More than 1,500 protesters gathered at Parliament House in the South Pacific nation's capital Honiara last Tuesday when Rini was elected leader, throwing rocks at police before rampaging through the city, looting and burning homes and businesses.
A second night of rioting followed before the arrival of hundreds of troops from Australia and New Zealand and a dusk-to-dawn curfew quelled the violence, but police and the military fear the parliament's first sitting could antagonise protesters.
''Parliament house will be locked down and people will not be allowed within a stone's throwing distance,'' Solomon Island Police Commissioner Shane Castles told reporters.
The rioting, fuelled by rumours that aid money from Taiwan was used to help elect Rini and that his government is heavily influenced by local Chinese businessmen, targeted the tiny, but economically powerful Chinese community in Honiara.
Honiara's Chinatown was destroyed in the rioting and looting, with buildings burnt to the ground, forcing some Chinese to jump from windows and flee across a river. The Chinese number just a few thousand in the Solomons' 550,000-strong population.
Hundreds of people from China fled their homes and have been sheltered by the Red Cross inside the police headquarters. Beijing organised an airlift for nearly 300 Chinese out of Honiara over the weekend.
South Pacific island nations, like the Solomons, have been caught in a battle for diplomatic influence between China and Taiwan, which split in a civil war six decades ago.
The Solomons officially recognises Taiwan, but China is trying to lure it away.
Police arrested an opposition politician yesterday night and charged him in relation to Tuesday's riots.
Solomons voters ousted half their parliament in the poll in early April, but it wasn't enough to unseat the government, with Rini being elevated to the top job and naming 11 members of the previous government in his 21-member cabinet.
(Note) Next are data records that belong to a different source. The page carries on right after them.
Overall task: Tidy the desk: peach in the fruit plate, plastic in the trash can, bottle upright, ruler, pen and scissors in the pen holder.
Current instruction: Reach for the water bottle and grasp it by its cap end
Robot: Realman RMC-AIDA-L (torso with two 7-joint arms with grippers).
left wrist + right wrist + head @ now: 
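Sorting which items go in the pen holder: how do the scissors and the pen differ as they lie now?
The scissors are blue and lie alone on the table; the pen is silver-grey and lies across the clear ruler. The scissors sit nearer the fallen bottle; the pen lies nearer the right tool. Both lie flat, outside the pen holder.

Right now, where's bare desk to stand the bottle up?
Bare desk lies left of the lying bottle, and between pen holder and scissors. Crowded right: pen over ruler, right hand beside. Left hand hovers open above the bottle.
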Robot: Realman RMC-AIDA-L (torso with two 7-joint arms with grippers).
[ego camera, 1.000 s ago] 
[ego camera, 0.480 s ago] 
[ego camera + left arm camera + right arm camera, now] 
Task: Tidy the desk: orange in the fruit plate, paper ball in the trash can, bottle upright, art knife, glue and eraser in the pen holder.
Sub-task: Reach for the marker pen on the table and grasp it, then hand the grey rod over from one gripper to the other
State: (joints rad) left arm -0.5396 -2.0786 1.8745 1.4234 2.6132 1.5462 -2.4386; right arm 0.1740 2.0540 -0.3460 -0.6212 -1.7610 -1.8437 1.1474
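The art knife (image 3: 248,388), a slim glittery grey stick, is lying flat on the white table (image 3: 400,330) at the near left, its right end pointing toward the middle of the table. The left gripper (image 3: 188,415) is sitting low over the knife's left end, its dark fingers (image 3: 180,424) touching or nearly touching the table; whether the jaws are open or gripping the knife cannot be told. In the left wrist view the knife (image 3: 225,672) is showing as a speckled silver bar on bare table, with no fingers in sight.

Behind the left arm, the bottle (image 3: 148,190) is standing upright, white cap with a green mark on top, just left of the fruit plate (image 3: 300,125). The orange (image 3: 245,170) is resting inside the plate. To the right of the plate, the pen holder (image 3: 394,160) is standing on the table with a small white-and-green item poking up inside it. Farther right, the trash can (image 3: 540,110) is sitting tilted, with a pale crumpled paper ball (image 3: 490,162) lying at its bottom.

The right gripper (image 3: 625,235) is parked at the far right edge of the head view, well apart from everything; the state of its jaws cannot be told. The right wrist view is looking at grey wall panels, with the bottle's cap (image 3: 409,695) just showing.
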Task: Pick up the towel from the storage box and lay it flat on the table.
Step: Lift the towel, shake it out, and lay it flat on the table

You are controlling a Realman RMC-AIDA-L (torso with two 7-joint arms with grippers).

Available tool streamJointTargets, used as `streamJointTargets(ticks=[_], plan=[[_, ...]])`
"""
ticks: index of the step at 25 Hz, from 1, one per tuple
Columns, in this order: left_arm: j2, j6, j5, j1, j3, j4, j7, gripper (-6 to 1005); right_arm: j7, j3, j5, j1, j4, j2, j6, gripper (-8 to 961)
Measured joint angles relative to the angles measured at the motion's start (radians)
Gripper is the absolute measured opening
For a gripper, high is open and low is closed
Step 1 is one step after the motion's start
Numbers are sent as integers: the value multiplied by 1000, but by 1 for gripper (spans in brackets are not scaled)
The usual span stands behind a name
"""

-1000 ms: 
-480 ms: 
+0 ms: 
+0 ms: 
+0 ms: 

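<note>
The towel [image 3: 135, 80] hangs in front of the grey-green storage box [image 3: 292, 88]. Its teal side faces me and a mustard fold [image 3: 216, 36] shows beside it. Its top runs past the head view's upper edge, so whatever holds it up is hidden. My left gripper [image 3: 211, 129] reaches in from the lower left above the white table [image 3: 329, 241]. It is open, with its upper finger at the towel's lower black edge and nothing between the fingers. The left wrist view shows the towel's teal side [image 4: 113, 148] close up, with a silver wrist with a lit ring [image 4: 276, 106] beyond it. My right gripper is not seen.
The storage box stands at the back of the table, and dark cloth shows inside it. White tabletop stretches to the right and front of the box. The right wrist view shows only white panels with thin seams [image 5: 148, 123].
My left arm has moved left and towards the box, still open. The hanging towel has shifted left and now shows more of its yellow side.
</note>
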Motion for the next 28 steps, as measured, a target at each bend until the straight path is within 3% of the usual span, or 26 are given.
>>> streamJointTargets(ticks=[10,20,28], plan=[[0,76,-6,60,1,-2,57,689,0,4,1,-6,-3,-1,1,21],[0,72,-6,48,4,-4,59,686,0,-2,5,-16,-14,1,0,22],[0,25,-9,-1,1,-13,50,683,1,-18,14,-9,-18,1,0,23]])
The poll was the first since Australian-led peacekeepers restored law and order in 2003 after violent ethnic unrest.
Australia has repeatedly said it is determined not to let the Solomons become a failed state and possible terrorist haven.
Opposition parties have already moved a no-confidence motion against Rini, which is due to go to a vote on Wednesday and could provide another provocation for protesters. Both sides claim they have the numbers to be successful.
The Solomons, a chain of 992 islands covering 1.35 million sq km of ocean, teetered on the brink of collapse in 2003 when armed gangs fought over Honiara. Australia then led a police peacekeeping force to restore law and order.
Australia, New Zealand, Fiji and Papua New Guinea have all committed more troops and police to the Solomons since the latest unrest, bring the foreign peacekeeping force of police and military to almost 900.